Well about a month and 1/2 ago I started cutting for summer. I decided that this summer, I AM going to have a six pack, and so far I've been making great progress.
In this daily journal, you'll find my weight-lifting routine, cardio routine, and diet/supplement schedule. I've been tracking my caloric intake for a couple weeks now, and that has worked wonders. So here goes, not stopping till that six pack is red hot

ress:
Resistance Training / Cardio Program
As one may notice, this is the latest fat-loss program off the front page of bb.com.

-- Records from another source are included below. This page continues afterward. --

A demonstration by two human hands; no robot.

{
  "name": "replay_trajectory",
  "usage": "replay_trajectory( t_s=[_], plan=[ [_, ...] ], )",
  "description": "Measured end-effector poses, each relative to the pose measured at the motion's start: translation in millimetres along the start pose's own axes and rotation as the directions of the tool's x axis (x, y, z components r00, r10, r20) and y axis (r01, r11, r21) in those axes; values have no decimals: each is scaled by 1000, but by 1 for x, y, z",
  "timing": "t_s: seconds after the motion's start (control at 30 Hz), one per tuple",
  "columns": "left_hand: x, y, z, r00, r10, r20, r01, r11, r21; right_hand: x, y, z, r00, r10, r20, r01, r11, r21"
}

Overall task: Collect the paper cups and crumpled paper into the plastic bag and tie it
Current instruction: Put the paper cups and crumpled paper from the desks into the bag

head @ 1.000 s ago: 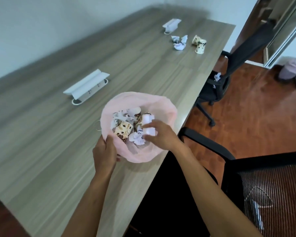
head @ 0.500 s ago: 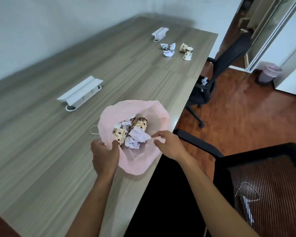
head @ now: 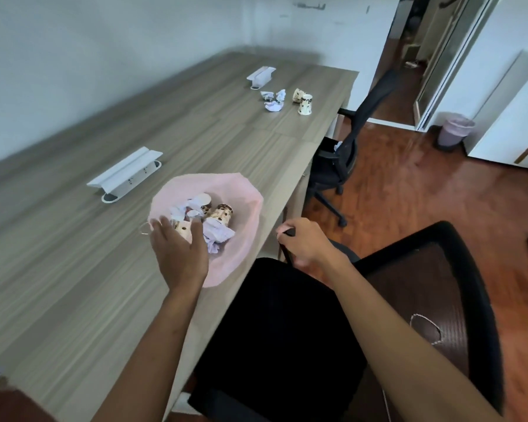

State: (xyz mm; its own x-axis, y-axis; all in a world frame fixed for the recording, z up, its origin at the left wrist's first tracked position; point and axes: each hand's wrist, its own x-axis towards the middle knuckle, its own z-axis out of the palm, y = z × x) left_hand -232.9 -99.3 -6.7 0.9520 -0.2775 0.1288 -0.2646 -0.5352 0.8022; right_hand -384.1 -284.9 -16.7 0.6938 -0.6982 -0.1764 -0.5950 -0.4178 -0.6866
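The pink plastic bag [head: 244, 208] sits open near the table [head: 73, 269] edge so trash drops in, the left hand [head: 180, 251] spread wide over it and the right hand [head: 302, 242] gripping the chair armrest [head: 287, 251].

Wide bare tabletop [head: 195, 132] between the pink bag [head: 244, 202] and the far cups [head: 304, 102] and crumpled paper [head: 273, 100], only two white cable boxes [head: 125, 175] off toward the wall. Alongside the table edge, cramped: near chair [head: 439, 284], then far chair [head: 342, 166].
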Motion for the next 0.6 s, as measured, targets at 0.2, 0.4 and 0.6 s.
replay_trajectory(
  t_s=[0.2,0.4,0.6],
  plan=[
    [-93,48,33,974,149,171,-145,989,-39,-49,60,-71,996,9,-90,-25,983,-181],
    [-207,81,72,828,234,509,-240,969,-56,-114,123,-143,932,-47,-358,-51,965,-258],
    [-291,106,95,589,148,795,-208,978,-29,-151,181,-173,899,81,-431,-180,964,-196]
  ],
)
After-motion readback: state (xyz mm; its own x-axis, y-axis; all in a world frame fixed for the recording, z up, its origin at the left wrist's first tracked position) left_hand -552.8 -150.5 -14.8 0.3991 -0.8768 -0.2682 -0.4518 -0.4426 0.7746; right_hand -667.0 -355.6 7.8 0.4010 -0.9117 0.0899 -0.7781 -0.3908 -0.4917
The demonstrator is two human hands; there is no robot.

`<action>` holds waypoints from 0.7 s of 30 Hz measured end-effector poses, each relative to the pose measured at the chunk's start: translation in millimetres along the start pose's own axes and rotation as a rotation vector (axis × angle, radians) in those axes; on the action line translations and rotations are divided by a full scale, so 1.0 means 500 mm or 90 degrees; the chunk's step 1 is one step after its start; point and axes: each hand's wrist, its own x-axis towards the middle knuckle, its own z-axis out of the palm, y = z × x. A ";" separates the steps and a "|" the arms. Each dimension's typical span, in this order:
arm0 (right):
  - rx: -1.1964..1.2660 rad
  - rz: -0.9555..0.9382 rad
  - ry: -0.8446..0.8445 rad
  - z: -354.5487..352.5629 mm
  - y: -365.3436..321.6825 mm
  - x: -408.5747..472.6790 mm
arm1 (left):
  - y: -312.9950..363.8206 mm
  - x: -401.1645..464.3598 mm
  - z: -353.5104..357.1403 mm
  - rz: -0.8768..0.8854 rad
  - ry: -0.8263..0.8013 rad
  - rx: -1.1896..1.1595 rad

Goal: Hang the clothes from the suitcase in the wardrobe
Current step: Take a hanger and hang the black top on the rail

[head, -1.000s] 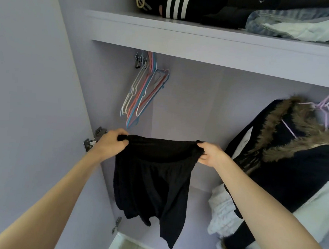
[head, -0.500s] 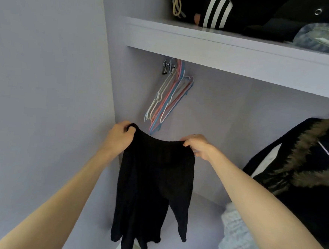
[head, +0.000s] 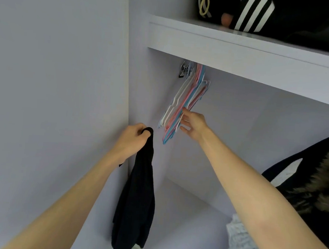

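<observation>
Black clothes (head: 135,200): a dark, soft piece hanging straight down in one long bunch. It is held up in front of the wardrobe's left side wall, low and to the left of the hangers. Its bottom end reaches almost to the lower edge of the view.
Left hand (head: 133,139): fingers curled tight around the top of the black clothes. It alone holds them up.
Right hand (head: 193,124): reaching up to the hangers. Its fingers are spread out and mostly straight, and the fingertips touch the side of the bunch. It has not closed around any hanger.
Hangers (head: 182,104): a bunch of thin ones, white, pink and blue. They hang close together just under the shelf, near the wardrobe's left back corner, and they lean down to the left. Some small metal clips hang at the top of the bunch.
Wardrobe (head: 238,119): pale purple inside, with a smooth back wall and a flat floor low down.
Shelf (head: 233,49): a thick pale board across the top of the hanging space.
Things on the shelf: a black piece with white stripes (head: 253,14) and other dark clothes beside it, at the shelf's front edge.
Dark coat (head: 311,183): it has a brown furry trim and hangs at the right side of the wardrobe.
White cloth (head: 243,244): fluffy, low down under the coat, near the right bottom corner.
</observation>
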 end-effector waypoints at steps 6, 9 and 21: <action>0.058 -0.003 0.047 0.012 -0.019 0.022 | -0.011 0.030 -0.004 -0.009 0.006 -0.002; 0.089 -0.024 0.085 0.001 -0.032 0.023 | -0.012 0.034 0.002 -0.010 0.007 -0.005; -0.049 -0.172 0.212 -0.077 -0.029 -0.014 | 0.000 0.013 0.035 0.000 -0.009 0.011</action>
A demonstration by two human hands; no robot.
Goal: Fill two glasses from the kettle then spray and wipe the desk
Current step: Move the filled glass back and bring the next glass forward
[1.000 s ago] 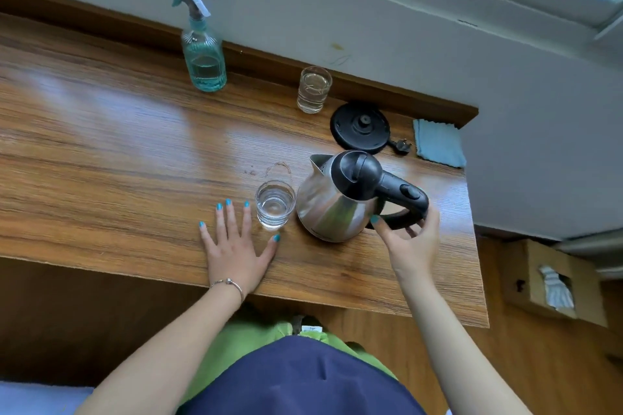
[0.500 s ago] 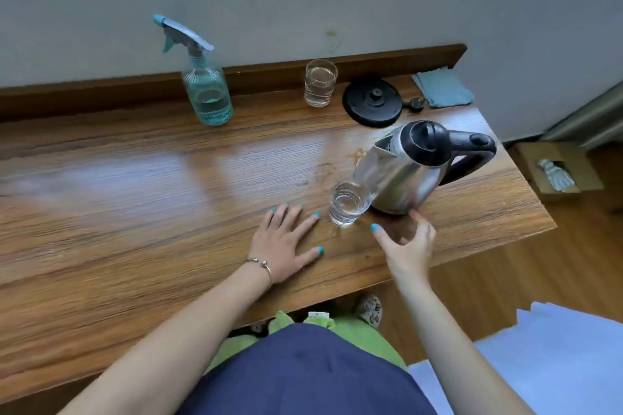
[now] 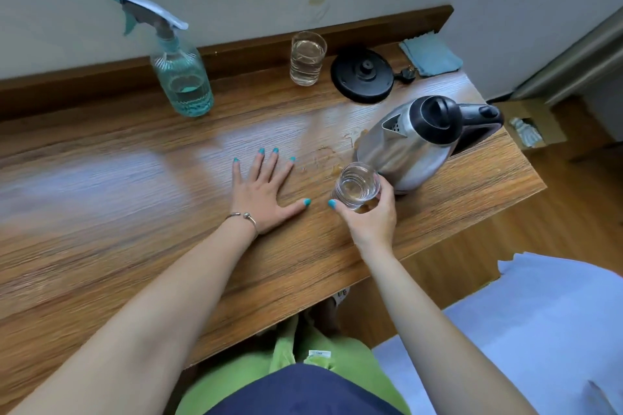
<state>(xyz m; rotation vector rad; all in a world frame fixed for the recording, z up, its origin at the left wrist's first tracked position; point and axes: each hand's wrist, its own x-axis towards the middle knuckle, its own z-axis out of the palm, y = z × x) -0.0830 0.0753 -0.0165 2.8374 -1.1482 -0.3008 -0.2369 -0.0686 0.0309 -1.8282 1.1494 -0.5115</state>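
Note:
A steel kettle (image 3: 409, 148) with a black lid and handle stands on the wooden desk (image 3: 135, 199) at the right. Just in front of it my right hand (image 3: 367, 216) grips a clear glass (image 3: 356, 186) holding water. My left hand (image 3: 261, 187) lies flat on the desk, fingers spread, just left of that glass. A second glass (image 3: 306, 59) with water stands at the back by the wall. A teal spray bottle (image 3: 178, 74) stands at the back left. A folded blue cloth (image 3: 431, 55) lies in the back right corner.
The kettle's black base (image 3: 362, 76) with its plug sits between the back glass and the cloth. Wet marks (image 3: 328, 153) show on the wood near the kettle. The desk's right edge is just beyond the kettle. A cardboard box (image 3: 529, 126) sits on the floor to the right.
My right hand let go of the kettle's handle, moved left and closed around the near glass. The kettle stands on the desk. The left hand stayed flat.

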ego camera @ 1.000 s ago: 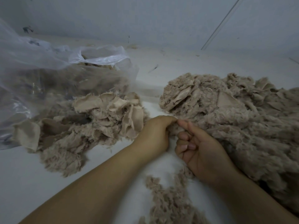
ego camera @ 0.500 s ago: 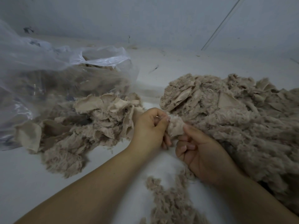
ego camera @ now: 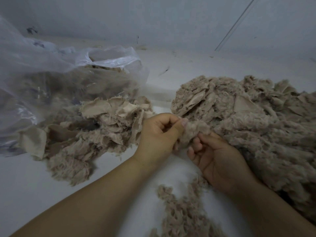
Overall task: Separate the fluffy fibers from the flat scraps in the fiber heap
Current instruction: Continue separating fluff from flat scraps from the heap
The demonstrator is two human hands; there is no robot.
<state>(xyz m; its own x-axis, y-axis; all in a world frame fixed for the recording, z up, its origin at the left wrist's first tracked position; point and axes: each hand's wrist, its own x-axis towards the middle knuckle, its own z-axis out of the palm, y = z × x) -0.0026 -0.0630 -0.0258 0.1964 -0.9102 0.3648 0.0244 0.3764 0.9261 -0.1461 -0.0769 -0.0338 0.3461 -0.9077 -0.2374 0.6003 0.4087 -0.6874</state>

For some reason, this workout really appealed to me, so I decided to give it a shot!
Monday
MuscleTech Full – Body Workout #1 – 3x5
Legs – Squats
Chest – Bench Press
Back – Barbell Rows
Shoulders – Barbell Military Press
Iso – Calves – Seated Calf Raises
Iso – Triceps - SkullCrushers
Tuesday
HIIT Running (30 sec jog, 30 sec sprint, 10-12 intervals)
Wednesday
MT Full – Body Workout #2 – 4x8
Legs – Leg Press
Chest – Incline Bench Press
Back – Dumbbell Rows
Shoulders –BB Military Press
Iso – Biceps – Hammer Curls
Iso – Shoulders – DB Lateral Raises
Thursday
HIIT Running
Friday
MT Full – Body Workout #3 – 2x15
Legs – Front Squat
Chest – Dumbbell Flat Bench Press
Back – Pullups
Shoulders – DB Military Press
Iso – Hamstrings – Leg Curls
Iso – Triceps – DB Overhead Extensions
Saturday
Steady State Cardio
Sunday
off
Diet
Rather than constantly posting what I eat, I decided to give a typical day of meals for me. I've been so motivated lately, that this coming saturday will be two weeks with no cheat meals! (Which is a big deal considering I binged every weekend for several months straight).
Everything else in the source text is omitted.